As we were sketching out Book Oven we were thinking about some of the pain points in getting a manuscript ready for publication. One of them is proofreading, so we started thinking about how we might make that process less painful, while harnessing the kind of latent cognitive energy that flows in great waves around the Internet at any moment, getting sucked up by Youtube and the like. What if we could find a way to make proofreading fun, without requiring the kind of engagement that usually comes with proofing?
And so was born the idea for Bite-Size Edits - a way to turn proofing into a kind of game, something that would be enjoyable, fun, easy. That was our development goal, and by the feedback we've gotten so far, I think we've succeed.
Now, as you mention, I have an intimate knowledge of Gutenberg texts from LibriVox. At LibriVox we make audio versions of those texts, so we pay great attention to every word; indeed some (not all) of our audio gets "prooflistened" against the text, and so we are perhaps more likely than most to see the errors. But it's never been a clear or easy process to report those errors to Gutenberg; and once they're reported, Gutenberg has trouble processing them. I have great sympathy with that particular challenge. At LibriVox we face the same problem: making an audio version of a text is difficult and time-consuming, but overall the people involved in LibriVox love doing it. Getting error reports, figuring out if they are legitimate errors, and then downloading the audio, fixing it, reuploading, is a difficult, thankless, and frankly uninspiring process. And we, like Gutenberg (and like Distributed Proofreaders) are run by volunteers. So all that gets done if and when volunteers decide to do it, which is much less exciting than finishing another book. Gutenberg will have, I am sure, similar problems. I'm deeply sympathetic.

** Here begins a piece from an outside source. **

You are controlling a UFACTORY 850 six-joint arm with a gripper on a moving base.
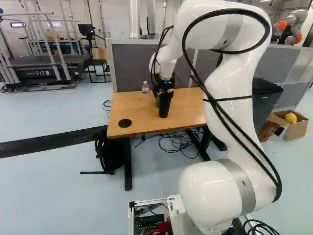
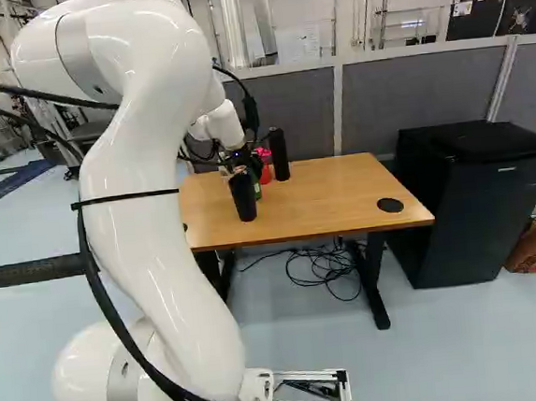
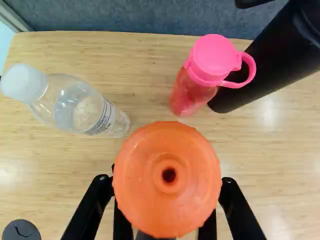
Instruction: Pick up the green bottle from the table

Still, Michael Hart's December 2008 newsletter referenced a LibriVox reader, who had found 23 errors in a text, and sent them in to Gutenberg. So whether or not there are better ways to fix problems in Gutenberg texts, one way is to have people find the errors and submit them. (Getting the etexts corrected is another problem altogether, and I wish Gutenberg luck & courage in figuring out how to do that in a sensible, and efficient way).
This brings us back to Bite-Size Edits. Michael's letter trigged the idea for Gutenberg Rally. We had long planned to test Bite-Size Edits with public domain texts, but we thought we might be able to serve a more specific purpose: trying to perfect Gutenberg texts. So we decided on the Gutenberg Rally.
I know of Distributed Proofreaders, but I have never participated in the project. But I have spoken with numerous DPers, and had a long chat with Juliet about what we had in mind. And of course the challenges you highlight are indeed something we can't (right now anyway) address: that is, the DP process needs to compare the OCR text with the original scans to be sure to get the right outcome. So we can't help with most of the DP process. Where we can help is Smooth Reading, the last (optional) stage of DP's process. This is the stage where volunteers are asked to read through the text without reference to the scans, and point out any problems they find. The texts we're editing in the Rally are mostly from that pool. Our hope is that we can continue to help DP in whatever way we can, by putting Smooth Reading texts through Bite-Size Edits, and allowing the DP project managers to figure out if the errors we report need fixing or not.
We are not trying to change the DP process, or replace the usual Smooth Reading methods, but provide a new and different way to check those texts, which can be additional to everything the good people at DP are already doing.
So in short: Bite-Size Edits may not be the answer to all the problems of proofing scanned texts, but we do hope that can help improve the quality of free public domain etexts. We think we've built a new tool to address certain problems of proofreading, by decontextualizing text so that you're more likely to spot problems, and finally, and most importantly, by making it fun and engaging.
But given all that, if you have any ideas of how Bite-Size Edits could be more useful for Gutenberg, I'd love to discuss them: hugh@bookoven.com
[Andrew, sorry for taking up so much space!]
April 4, 2009 11:42 PM
first, hugh, thanks ever so much for joining the conversation,
and not just jumping to a too-easy response of "i'm insulted".
i greatly respect pioneers brave enough to engage in dialog...
***
> our prime concern is building tools for new works,
> rather than being an OCR-improvement service.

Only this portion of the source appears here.